1.3.1Unless expressly provided to the contrary in this Undertaking a person who is not a Party has no right to enforce or to enjoy the benefit of any term of this Undertaking.

 

1.3.2Notwithstanding any term of any Finance Document, the Parties may rescind, vary, waive, release, assign, novate or otherwise dispose of all or any of their respective rights or obligations under this Undertaking without the consent of any person who is not a Party.

 

1.4Common Terms Agreement

 

1.4.1This Undertaking and the rights and obligations of the Parties hereunder are subject to the provisions of the Common Terms Agreement.
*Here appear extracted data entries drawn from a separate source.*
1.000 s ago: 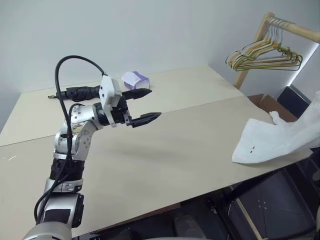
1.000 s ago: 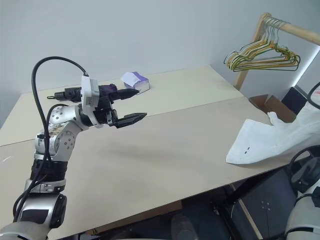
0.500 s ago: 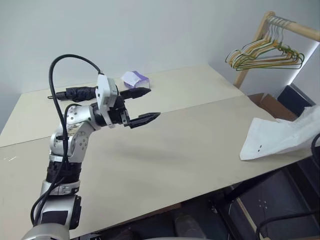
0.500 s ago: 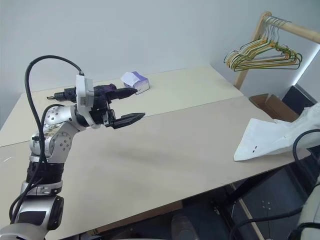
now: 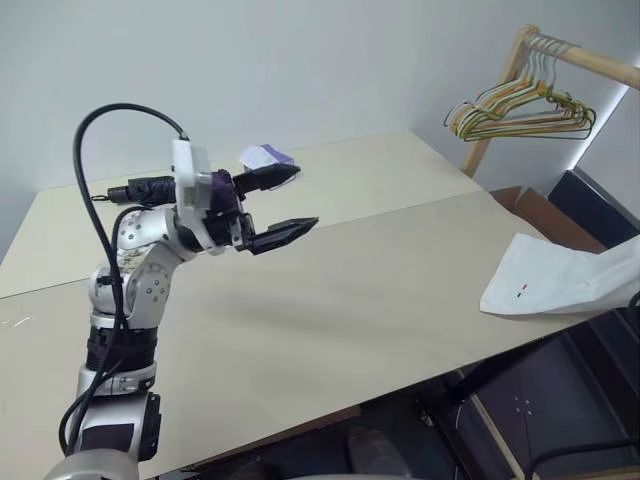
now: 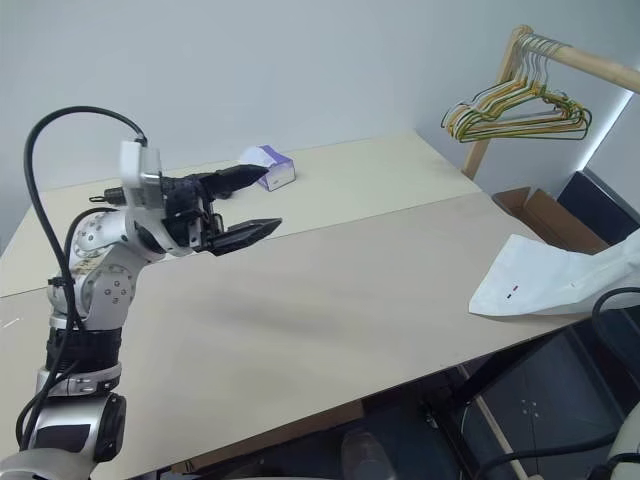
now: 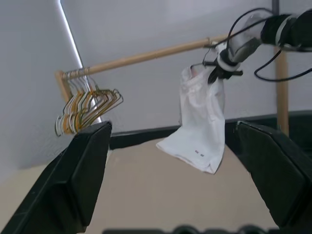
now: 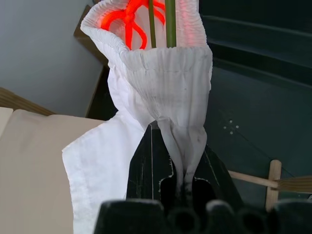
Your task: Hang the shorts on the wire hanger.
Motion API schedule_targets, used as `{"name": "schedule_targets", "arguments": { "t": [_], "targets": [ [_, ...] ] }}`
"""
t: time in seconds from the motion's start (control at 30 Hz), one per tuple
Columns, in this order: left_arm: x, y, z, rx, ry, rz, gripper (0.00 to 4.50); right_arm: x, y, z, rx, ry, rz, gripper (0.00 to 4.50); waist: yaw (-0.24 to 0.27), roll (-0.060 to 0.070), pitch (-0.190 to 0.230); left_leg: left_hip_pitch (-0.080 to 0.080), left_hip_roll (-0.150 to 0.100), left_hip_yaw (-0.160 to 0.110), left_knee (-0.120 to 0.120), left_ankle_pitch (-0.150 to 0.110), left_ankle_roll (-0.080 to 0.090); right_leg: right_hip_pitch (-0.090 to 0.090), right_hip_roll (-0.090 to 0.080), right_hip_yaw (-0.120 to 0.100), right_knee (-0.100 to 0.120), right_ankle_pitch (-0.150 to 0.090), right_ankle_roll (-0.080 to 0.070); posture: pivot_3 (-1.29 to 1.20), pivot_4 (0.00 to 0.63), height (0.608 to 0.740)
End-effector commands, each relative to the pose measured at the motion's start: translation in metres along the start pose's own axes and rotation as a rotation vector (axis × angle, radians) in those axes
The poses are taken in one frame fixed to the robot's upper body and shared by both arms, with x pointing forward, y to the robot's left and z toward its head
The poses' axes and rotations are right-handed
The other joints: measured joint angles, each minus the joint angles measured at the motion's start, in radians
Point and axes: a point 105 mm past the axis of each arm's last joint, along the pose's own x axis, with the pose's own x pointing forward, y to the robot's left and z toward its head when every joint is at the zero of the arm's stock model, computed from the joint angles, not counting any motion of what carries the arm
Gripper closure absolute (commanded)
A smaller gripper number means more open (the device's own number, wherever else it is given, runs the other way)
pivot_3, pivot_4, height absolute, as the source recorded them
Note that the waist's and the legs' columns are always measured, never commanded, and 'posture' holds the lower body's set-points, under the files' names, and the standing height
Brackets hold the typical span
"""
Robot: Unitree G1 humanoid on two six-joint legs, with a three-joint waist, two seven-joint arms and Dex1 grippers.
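Shorts (image 7: 197, 119) hung from your right gripper (image 7: 217, 73), clamped on bunched waistband, hem resting on tabletop (image 5: 380, 290) edge. Left gripper (image 5: 275, 205) stood wide open, empty, well apart. Risk judged: thin pinch could slip; green wire hanger (image 8: 170, 22) inside waistband could snag.

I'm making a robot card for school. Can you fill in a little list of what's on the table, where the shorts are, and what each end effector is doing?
table: pale wooden top
shorts: white, hanging with the hem on the table's right edge
shorts held by: right end effector, shut on the gathered waistband
inside the waistband: red cord and two thin green rods
left end effector: open, raised over the table, holding nothing
tissue box: purple-white, at the table's far side
hangers: bunch on a wooden rail, past the table's far right corner
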Motion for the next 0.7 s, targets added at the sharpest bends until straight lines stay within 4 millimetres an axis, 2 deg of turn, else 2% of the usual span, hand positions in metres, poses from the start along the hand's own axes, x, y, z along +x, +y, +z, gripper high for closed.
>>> {"name": "schedule_targets", "arguments": {
  "t": [0.03,0.17,0.33,0.43,0.6,0.7],
  "targets": [
    [-0.002,-0.002,0.011,0.024,-0.042,-0.017,0.03,-0.002,-0.007,0.009,0.016,-0.041,-0.014,4.21,0.001,0.000,0.000,0.000,0.000,0.000,0.000,0.000,0.000,0.000,0.000,0.000,0.000,0.000,0.000,-0.22,0.000,0.740],
    [-0.001,-0.004,0.008,0.025,-0.038,-0.025,0.00,-0.006,-0.009,0.014,0.004,-0.054,-0.034,3.05,0.001,0.000,0.000,0.000,0.000,0.000,0.000,0.000,0.000,0.000,0.000,0.000,0.000,0.001,-0.001,-0.23,0.000,0.740],
    [0.000,-0.005,0.003,0.029,-0.019,-0.025,0.00,-0.011,-0.001,0.019,-0.027,-0.064,-0.027,1.26,0.001,0.000,0.000,0.000,0.000,0.000,0.000,0.000,0.000,0.000,0.000,0.000,0.000,0.001,-0.001,-0.23,0.000,0.740],
    [0.000,-0.005,0.001,0.029,-0.012,-0.024,0.00,-0.018,0.006,0.030,-0.109,-0.115,-0.054,0.14,0.001,0.000,0.000,0.000,0.000,0.000,0.000,0.000,0.000,0.000,0.000,0.000,0.000,0.001,-0.001,-0.23,0.000,0.740],
    [0.000,-0.003,0.001,0.027,-0.013,-0.015,0.00,-0.040,0.017,0.049,-0.280,-0.248,-0.206,0.04,0.001,0.001,0.000,0.000,0.000,0.000,0.000,0.000,0.000,-0.001,0.000,0.001,0.000,0.001,-0.001,-0.22,0.000,0.740],
    [0.001,0.001,0.000,0.016,-0.016,0.011,0.00,-0.064,0.039,0.052,-0.393,-0.372,-0.255,0.04,0.003,0.002,0.000,-0.001,0.000,0.000,0.000,0.000,0.000,-0.001,0.000,0.001,0.001,0.001,-0.001,-0.24,0.000,0.740]
  ]
}}
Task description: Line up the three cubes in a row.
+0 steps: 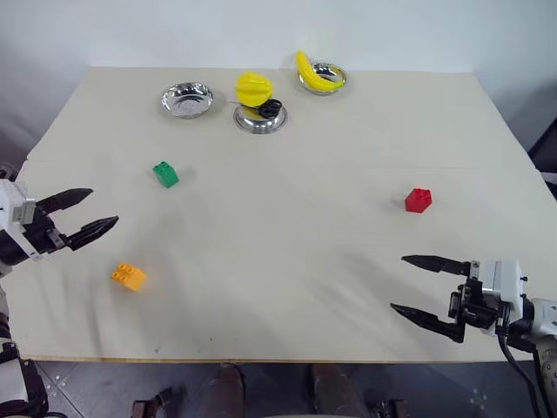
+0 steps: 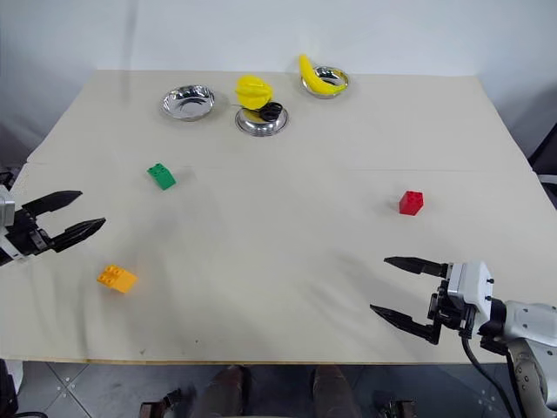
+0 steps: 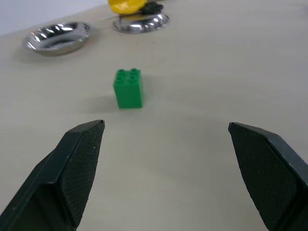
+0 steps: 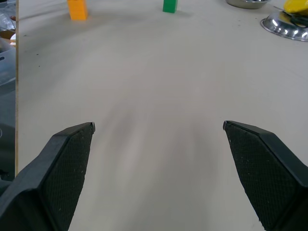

The provisions of the Common Terms Agreement that are expressed to apply to all Finance Documents apply equally to this Undertaking.

 

1.4.2In the event of a conflict between the terms of this Undertaking and the terms of the Common Terms Agreement, the terms of the Common Terms Agreement shall prevail.

 

2Acknowledgment and indemnity

 

2.1The Company acknowledges and confirms that:

 

(a)it has entered into the relevant Finance Documents with the intention of at all times being bound by their terms; and

 

(b)notwithstanding any failure to register title to the Leased Assets in the name of the Investment Agent or otherwise perfect any of the Finance Documents, the Finance Documents shall be legal, valid and binding on the Company and enforceable against the Company in accordance with their terms.

 

2.2To the extent that:

 

(a)the sale and purchase, lease or transfer of the Company’s right, title, benefit and interest in any of the Leased Asset pursuant to the Finance Documents; or

  

(b)any other term of any Finance Document,

 

in each case, is not effective in any jurisdiction for any reason (an Affected Obligation), the Company hereby agrees:

 

(i)it will continue to act in accordance with the terms of the Finance Documents, and in particular shall continue to make any payments to the Investment Agent required by them, as if the Finance Documents were fully binding upon it; and

 

(ii)as an independent obligation, to indemnify the Investment Agent against any actual cost, loss or liability incurred by it or any other Secured Party as a result of such ineffectiveness of such Affected Obligation including, but not limited to, the payment of any Exercise Price.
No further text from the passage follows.